● **GOAL OF THE EXERCISE**
Can you pull out each line of the data below that includes the word "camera"?
========
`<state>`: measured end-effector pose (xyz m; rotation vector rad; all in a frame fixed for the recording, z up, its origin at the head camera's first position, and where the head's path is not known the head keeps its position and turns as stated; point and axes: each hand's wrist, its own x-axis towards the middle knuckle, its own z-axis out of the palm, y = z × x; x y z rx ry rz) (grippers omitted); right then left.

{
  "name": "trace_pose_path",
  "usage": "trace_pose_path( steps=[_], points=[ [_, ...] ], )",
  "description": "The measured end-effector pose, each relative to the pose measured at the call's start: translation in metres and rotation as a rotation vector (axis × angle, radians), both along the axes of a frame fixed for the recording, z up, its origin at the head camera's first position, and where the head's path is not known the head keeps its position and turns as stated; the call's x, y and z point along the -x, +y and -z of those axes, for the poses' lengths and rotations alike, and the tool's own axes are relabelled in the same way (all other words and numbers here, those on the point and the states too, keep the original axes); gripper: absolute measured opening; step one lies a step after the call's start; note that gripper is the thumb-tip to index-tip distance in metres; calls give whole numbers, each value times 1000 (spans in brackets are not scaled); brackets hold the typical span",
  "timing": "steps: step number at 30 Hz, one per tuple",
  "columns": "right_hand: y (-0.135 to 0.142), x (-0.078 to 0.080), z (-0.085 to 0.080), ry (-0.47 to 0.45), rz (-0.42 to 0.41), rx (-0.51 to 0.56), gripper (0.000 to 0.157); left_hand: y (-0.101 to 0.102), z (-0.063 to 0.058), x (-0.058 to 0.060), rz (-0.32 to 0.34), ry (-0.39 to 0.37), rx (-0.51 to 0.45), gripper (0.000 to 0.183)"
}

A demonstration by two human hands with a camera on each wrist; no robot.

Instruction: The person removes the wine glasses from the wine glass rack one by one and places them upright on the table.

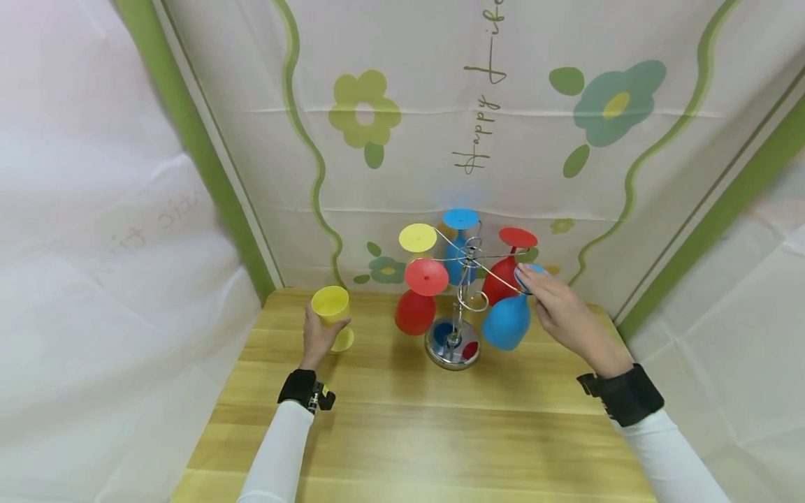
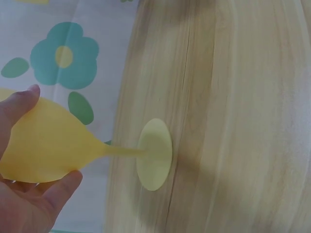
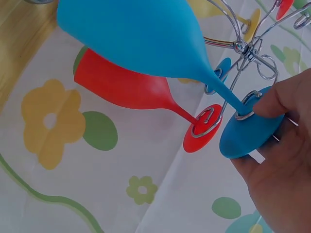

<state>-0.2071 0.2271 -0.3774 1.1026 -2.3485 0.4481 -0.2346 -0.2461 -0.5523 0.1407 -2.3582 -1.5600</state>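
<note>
Flowered cloth point(image 1: 415, 168) — wooden table point(image 1: 440, 447).

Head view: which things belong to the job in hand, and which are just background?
Likely the job:
yellow cup, held by left hand
blue cup, pinched by right hand
metal rack
other hanging cups

Background:
wooden table
flowered cloth
wristbands
</note>
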Motion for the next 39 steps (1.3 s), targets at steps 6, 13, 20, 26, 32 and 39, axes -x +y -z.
trace_pose_path(
  steps=[6, 13, 20, 26, 32, 39],
  points=[
    [0, 3, 2, 0, 20, -9, 65, 0, -4, -3, 14, 10, -2, 90],
    [0, 1, 3, 24, 43, -9, 67, -1, -3, 0, 18, 11, -15, 90],
    [-4, -5, 1, 49, 41, 30, 60, -3, -2, 3, 9, -12, -16, 92],
    [-3, -9, 1, 39, 60, 22, 62, 0, -1, 1, 3, -13, -17, 92],
    [-8, -10, 1, 38, 35, 19, 67, 0, 0, 0, 4, -28, -9, 92],
    [-13, -7, 2, 25, -2, 21, 70, -1, -1, 0, 7, -31, -13, 92]
  ],
)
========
● **EXPECTED ANSWER**
`<state>`: measured end-effector pose (xyz m; rotation vector rad; all in a frame fixed for the recording, z up, its origin at the head camera's first position, and where the head's path is not known the head keeps its position and turns as stated; point and axes: each hand's wrist, its own x-axis towards the middle knuckle, its own z-axis out of the palm, y = z × x; x y z rx ry rz) (grippers omitted); right then left.
  "description": "The measured end-effector pose, each relative to the pose measured at the call's start: translation in metres and rotation as a rotation vector (axis × angle, radians), both along the axes of a frame fixed for the recording, z up, its origin at the head camera's first position, and where the head's path is not known the head keeps its position and turns as stated; the call's x, y and z point along the -x, +y and -z of those axes, for the poses' lengths and rotations alike, and the tool's own axes are relabelled in the same way (all other words and numbers here, those on the point and the states too, keep the original axes); gripper: absolute measured opening; step one lies a step after the call's start; note that gripper is the thumb-tip to index-tip distance in metres; calls give whole numbers, each value times 1000 (spans in brackets are not scaled); brackets hold the typical span",
A demonstration by two human hands with a camera on each wrist; no robot.

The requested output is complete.